In a nutshell: Apple and Facebook parent Meta handed over customer data to a group of hackers who were masquerading as law enforcement officials, according to a new report. Using Emergency Data Requests, the criminals were able to gather customers' physical addresses, phone numbers, and IP addresses.

Citing three people with knowledge of the matter, Bloomberg writes that Apple and Meta were responding to forged Emergency Data Request (EDR) forms. While standard data requests are only provided by a warrant or a judge, EDRs, used in cases where there is an imminent danger, don't require a court order. According to the report, the stolen information has been used for fraud schemes, to access accounts, and to enable harassment campaigns.

Snap Inc. reportedly received one of the forged legal requests, but it's unclear whether the company also provided information to the hackers.

Cybersecurity researchers suspect that some of those responsible for sending the forged requests were minors from the US and UK, one of whom is said to be the same mastermind behind the notorious Lapsus$ group. The teenager was recently identified and could have been one of the seven people that were later arrested.
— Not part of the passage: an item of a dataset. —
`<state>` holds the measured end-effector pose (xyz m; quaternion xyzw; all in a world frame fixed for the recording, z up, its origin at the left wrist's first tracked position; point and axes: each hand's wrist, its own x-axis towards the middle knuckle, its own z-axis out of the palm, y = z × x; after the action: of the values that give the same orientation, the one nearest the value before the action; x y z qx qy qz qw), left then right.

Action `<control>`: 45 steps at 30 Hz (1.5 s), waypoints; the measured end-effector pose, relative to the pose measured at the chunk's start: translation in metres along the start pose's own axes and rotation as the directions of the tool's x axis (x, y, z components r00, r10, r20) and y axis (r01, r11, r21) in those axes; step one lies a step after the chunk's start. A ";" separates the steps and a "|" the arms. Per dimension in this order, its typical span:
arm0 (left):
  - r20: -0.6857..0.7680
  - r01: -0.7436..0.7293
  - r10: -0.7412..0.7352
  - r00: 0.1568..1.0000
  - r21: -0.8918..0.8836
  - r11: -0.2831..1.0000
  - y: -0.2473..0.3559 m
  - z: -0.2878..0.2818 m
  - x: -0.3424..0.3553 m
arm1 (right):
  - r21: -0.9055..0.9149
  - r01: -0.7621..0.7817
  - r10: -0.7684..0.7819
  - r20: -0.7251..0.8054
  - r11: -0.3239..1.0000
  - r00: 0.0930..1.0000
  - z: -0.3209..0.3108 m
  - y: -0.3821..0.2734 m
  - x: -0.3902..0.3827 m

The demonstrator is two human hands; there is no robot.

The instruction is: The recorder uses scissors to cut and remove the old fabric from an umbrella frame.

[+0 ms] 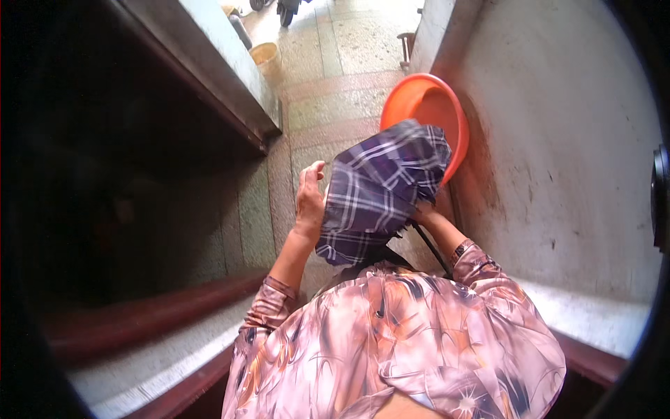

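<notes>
A folding umbrella (377,181) of purple-and-white plaid cloth is bunched loosely in front of my chest, with a dark shaft (436,250) showing below it on the right. My right hand (426,213) grips it from beneath the right side, most fingers hidden by the cloth. At the umbrella's left edge, my left hand (309,199) is raised with loosely curved, open fingers against or just beside the cloth; its thumb is out of sight. An orange-red plastic basin (429,105) stands behind the umbrella, against the right wall.
I am in a narrow passage between a pale, scuffed wall (558,174) and a dark opening with a frame (237,91) on the left. The speckled floor (314,105) leads out to a yellowish bucket (266,59) and wheeled objects (286,14). A dark red ledge (167,314) runs low at left.
</notes>
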<state>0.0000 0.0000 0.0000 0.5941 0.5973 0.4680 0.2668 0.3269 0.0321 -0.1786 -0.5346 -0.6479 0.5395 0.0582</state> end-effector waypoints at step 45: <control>0.859 0.866 -0.214 0.464 -0.389 0.315 0.103 0.027 0.267 | 0.829 0.488 0.166 -0.541 0.274 0.825 -0.388 -0.307 0.283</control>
<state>0.0307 0.2475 0.1419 0.2576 0.3468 0.2970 0.8516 0.2676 0.5403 0.0725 -0.4452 -0.2069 0.6344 0.5972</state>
Apple's guidelines say that the company may contact a law enforcement official's supervisor to check a request is legitimate, and Meta said it reviews "every data request for legal sufficiency and use advanced systems and processes to validate law enforcement requests and detect abuse." Snap said it also had safeguards in place to detect fraudulent requests.

The hackers behind the forged requests, part of a months-long campaign that targeted several tech companies, are believed to have been affiliated with a group called Recursion Team. While that's no longer active, former members have become parts of other groups, including Lapsus$.

The requests appeared authentic as hackers compromised law enforcement email systems to steal the document templates and often forged signatures of real or fictional officers. Krebs on Security writes that the group submitted one of the requests to Discord, which it fulfilled. The company says that while its "verification process confirmed that the law enforcement account itself was legitimate, we later learned that it had been compromised by a malicious actor."